Narrative, Identity, and Order
Tampere, September 2001
Mari Mäki-Petäys
University of Oulu
[email protected]
The political narrative of the Life of Alexander Nevskiy as an instrument of
Russian identity and order
Historical narratives are in the focal point when inventing and reshaping identities and
socio-political order, as it is often stated. There is one specific narrative in the Russian
history which gives us a detailed and illustrative picture about the development of one
such a narrative. There are few examples of narratives which appeals so profoundly to
national identity than the story of the great defender of the Russian lands, medieval
warrior hero, prince Alexander Nevskiy. The narrative I am referring to is the most
popular medieval princely description in the medieval Russia, the ‘Tale of the Life and
Courage of the Pious and Great Prince Alexander’ - or in short, ‘The Life of Alexander
Nevskiy’.1
The ‘Life’ tells us a story of a military hero Alexander Yaroslavich (1220-1263), who
was a duke of Novgorod, and after his fathers death the grand prince of Vladimir. As a
young man he won two great victories, one over the Swedes on the Neva (hence the
epithet - Nevskiy) in 1240 and another over the Livonian order on the ice of the Lake
Peipus in 1242. The victories over the Catholic Swedes and Germans are triumphantly
celebrated and ascribed in the hagiographical ‘Life’, written some 20 years after his
death, around the year 1280. It became very popular and has survived in about 15
different versions and numerous copies which date from 14th to 16th century.2 The
heroic image of Alexander has inspired Russians ever since the Tale was first written well up to our own days.
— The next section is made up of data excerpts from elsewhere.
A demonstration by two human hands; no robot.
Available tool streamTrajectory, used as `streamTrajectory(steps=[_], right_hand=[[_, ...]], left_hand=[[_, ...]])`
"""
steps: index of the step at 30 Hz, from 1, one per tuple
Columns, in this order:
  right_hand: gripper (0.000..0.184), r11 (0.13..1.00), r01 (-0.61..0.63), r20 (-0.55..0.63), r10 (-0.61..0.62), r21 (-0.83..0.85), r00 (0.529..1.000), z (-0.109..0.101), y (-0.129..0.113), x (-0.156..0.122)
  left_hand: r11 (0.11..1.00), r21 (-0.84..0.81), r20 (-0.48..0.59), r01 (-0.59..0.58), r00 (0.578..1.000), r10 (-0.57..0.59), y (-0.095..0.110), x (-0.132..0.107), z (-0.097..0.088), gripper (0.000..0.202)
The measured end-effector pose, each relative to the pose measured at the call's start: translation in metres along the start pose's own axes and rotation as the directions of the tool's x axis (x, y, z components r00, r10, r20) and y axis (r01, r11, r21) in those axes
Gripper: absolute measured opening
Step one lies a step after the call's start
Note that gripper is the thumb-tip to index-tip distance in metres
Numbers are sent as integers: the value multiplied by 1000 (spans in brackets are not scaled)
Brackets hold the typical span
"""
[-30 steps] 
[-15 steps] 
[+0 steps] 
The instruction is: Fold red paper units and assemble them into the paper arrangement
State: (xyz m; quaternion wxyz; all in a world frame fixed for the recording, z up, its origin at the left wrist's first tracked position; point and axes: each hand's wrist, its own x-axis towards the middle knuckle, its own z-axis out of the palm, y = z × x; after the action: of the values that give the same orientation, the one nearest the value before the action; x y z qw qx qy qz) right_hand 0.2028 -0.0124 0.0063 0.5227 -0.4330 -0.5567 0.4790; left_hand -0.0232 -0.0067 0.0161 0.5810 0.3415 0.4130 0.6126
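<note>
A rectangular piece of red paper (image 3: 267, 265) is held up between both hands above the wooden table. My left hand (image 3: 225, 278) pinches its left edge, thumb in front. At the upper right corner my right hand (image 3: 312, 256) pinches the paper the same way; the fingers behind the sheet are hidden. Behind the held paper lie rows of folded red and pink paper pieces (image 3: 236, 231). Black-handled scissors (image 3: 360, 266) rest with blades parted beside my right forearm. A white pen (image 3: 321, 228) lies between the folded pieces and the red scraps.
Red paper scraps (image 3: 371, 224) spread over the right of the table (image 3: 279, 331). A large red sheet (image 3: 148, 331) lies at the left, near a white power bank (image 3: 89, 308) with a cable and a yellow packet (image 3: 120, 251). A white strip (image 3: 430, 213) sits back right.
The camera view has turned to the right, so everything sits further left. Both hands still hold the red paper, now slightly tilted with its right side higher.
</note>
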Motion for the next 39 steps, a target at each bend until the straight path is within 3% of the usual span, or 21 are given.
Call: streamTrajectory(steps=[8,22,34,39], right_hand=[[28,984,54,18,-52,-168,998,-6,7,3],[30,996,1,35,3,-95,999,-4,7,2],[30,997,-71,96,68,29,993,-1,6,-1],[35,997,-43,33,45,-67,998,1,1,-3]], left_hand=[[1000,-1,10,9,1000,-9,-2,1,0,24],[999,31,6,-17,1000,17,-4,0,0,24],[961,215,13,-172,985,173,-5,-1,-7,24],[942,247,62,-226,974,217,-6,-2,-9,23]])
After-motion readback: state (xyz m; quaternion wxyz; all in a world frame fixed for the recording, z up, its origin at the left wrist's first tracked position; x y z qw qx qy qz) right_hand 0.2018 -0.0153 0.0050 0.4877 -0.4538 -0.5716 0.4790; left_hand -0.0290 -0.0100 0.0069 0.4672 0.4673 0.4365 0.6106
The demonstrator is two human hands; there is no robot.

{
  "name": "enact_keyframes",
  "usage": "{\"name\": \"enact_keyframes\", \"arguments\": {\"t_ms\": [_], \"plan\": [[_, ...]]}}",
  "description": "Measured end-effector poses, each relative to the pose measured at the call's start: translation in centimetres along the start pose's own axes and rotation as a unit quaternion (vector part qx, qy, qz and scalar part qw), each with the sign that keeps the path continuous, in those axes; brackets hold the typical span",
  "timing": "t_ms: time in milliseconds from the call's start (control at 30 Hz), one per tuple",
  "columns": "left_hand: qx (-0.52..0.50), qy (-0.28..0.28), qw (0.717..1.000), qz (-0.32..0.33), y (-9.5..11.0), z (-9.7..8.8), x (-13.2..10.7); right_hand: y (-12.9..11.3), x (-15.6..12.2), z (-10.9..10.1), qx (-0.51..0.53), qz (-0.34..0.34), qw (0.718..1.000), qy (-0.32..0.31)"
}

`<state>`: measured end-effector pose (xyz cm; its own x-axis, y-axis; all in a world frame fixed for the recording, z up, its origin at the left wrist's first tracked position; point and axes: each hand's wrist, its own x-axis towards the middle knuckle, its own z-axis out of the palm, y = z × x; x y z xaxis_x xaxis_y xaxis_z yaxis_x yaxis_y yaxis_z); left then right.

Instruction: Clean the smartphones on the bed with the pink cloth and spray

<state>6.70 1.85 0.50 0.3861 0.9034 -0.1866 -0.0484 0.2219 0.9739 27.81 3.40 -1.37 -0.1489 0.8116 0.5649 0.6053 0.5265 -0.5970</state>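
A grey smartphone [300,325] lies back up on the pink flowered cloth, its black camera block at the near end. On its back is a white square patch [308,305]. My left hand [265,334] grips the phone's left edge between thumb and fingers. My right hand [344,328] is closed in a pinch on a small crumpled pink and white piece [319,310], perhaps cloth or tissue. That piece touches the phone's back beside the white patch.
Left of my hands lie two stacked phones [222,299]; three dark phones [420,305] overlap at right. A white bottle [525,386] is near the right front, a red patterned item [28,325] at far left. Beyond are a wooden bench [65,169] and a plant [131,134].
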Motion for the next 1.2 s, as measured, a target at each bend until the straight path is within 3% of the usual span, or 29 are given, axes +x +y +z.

In this presentation I want to seek the narrative of this patriotic Russian hero presented
in Alexander’s ‘Life’. What is the narrative like? How was the narrative used and
altered during the long history of Russia? If the chief means of moral education is the
2
telling of stories, then the Life of Alexander Nevskiy reveals us very much about the
attitude and claims for each era, who refers to its examples. As narratives from distant
past supply us moral education and provide the historical memory, the heroic stories
like one of Alexander Nevskiy’s give us a chance to observe some integral parts of
Russian identity.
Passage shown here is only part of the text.